▶ **Problem to work on**
Transcribe, word for word and without additions, each line below from the one containing "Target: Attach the" through the one containing "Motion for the", both ends included.

▶ **Material for this task**
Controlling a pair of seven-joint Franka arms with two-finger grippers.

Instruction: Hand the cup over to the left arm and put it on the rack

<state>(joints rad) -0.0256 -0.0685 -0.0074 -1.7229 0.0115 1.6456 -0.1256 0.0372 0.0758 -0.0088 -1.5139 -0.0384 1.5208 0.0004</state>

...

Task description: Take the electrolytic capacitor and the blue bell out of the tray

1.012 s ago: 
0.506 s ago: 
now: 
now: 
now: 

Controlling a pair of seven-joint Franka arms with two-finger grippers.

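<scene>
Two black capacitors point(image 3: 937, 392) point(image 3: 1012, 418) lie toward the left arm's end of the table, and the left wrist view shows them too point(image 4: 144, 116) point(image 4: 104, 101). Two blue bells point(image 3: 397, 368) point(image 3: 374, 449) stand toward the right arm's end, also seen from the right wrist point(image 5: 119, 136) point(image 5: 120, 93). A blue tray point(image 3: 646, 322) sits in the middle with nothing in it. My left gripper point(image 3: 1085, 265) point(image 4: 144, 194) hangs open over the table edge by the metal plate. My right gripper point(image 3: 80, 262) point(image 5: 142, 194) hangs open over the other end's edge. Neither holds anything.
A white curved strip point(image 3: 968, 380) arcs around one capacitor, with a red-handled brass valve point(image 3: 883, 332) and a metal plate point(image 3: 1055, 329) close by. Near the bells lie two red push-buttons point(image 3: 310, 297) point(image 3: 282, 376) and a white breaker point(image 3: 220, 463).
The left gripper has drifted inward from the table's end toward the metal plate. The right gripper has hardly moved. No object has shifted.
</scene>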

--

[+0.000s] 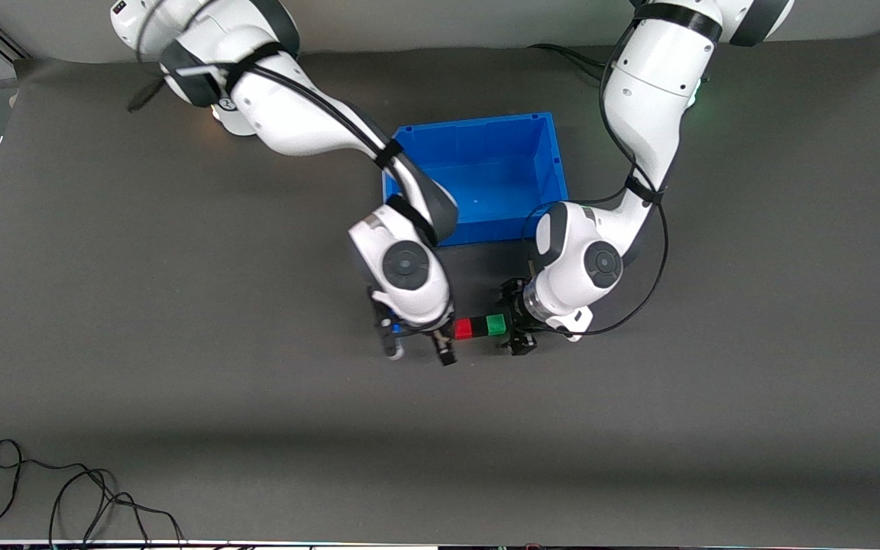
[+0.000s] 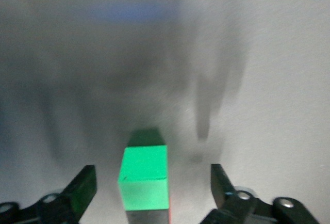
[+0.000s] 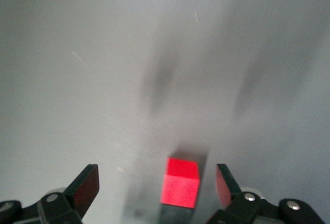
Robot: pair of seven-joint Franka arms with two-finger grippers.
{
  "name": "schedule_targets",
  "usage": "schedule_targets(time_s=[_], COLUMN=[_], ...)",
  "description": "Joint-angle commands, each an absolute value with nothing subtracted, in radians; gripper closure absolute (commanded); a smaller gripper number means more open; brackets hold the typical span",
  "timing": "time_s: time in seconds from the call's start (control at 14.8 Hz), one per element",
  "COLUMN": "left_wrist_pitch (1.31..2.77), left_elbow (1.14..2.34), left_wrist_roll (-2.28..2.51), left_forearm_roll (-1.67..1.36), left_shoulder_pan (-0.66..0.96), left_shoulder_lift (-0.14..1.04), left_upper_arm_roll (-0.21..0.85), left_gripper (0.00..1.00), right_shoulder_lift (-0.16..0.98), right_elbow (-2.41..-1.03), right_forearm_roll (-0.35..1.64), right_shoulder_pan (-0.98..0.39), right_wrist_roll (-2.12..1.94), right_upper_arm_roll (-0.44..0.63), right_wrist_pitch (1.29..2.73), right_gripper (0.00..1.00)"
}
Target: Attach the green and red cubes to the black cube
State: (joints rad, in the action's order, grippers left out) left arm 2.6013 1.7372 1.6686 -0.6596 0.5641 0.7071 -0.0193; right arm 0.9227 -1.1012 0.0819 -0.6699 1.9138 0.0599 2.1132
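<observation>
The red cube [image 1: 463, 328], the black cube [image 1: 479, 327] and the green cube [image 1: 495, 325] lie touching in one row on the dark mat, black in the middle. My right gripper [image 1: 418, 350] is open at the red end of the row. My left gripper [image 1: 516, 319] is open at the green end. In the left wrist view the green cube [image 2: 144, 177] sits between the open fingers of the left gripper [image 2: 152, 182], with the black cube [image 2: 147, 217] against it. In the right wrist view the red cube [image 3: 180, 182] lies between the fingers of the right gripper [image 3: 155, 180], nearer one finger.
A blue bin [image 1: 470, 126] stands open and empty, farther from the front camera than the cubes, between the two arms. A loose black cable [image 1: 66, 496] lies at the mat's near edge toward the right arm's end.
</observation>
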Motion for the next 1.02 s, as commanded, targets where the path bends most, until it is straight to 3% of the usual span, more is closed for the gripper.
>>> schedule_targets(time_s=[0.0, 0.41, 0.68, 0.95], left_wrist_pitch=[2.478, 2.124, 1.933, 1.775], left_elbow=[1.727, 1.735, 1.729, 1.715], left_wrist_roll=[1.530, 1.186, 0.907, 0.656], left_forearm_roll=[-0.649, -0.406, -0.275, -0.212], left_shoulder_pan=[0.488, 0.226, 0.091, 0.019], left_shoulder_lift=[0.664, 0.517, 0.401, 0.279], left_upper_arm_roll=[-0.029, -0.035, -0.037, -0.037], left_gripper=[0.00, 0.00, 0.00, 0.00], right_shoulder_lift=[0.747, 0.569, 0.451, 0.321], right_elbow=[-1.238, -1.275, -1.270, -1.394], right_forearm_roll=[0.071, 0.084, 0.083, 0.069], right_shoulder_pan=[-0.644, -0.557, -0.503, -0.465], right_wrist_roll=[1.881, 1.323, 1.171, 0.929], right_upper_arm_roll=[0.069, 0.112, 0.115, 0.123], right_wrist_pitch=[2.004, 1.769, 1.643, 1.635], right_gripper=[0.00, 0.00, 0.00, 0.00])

▶ **Response to the exercise**
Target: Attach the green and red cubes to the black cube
State: (joints rad, in the action's order, grippers left out) left arm 2.6013 1.7372 1.6686 -0.6596 0.5641 0.7071 -0.0193; right arm 0.9227 -1.1012 0.0819 -0.6699 1.9138 0.0599 2.1132
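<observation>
The red cube [image 1: 463, 328], the black cube [image 1: 479, 327] and the green cube [image 1: 495, 325] lie touching in one row on the dark mat, black in the middle. My right gripper [image 1: 418, 350] is open at the red end of the row. My left gripper [image 1: 516, 319] is open at the green end. In the left wrist view the green cube [image 2: 144, 177] sits between the open fingers of the left gripper [image 2: 152, 182], with the black cube [image 2: 147, 217] against it. In the right wrist view the red cube [image 3: 180, 182] lies between the fingers of the right gripper [image 3: 155, 180], nearer one finger.
A blue bin [image 1: 470, 126] stands open and empty, farther from the front camera than the cubes, between the two arms. A loose black cable [image 1: 66, 496] lies at the mat's near edge toward the right arm's end.
</observation>
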Motion for the next 1.02 s, as commanded, targets where the path bends most, until it is straight to 3% of the usual span, more is closed for the gripper.

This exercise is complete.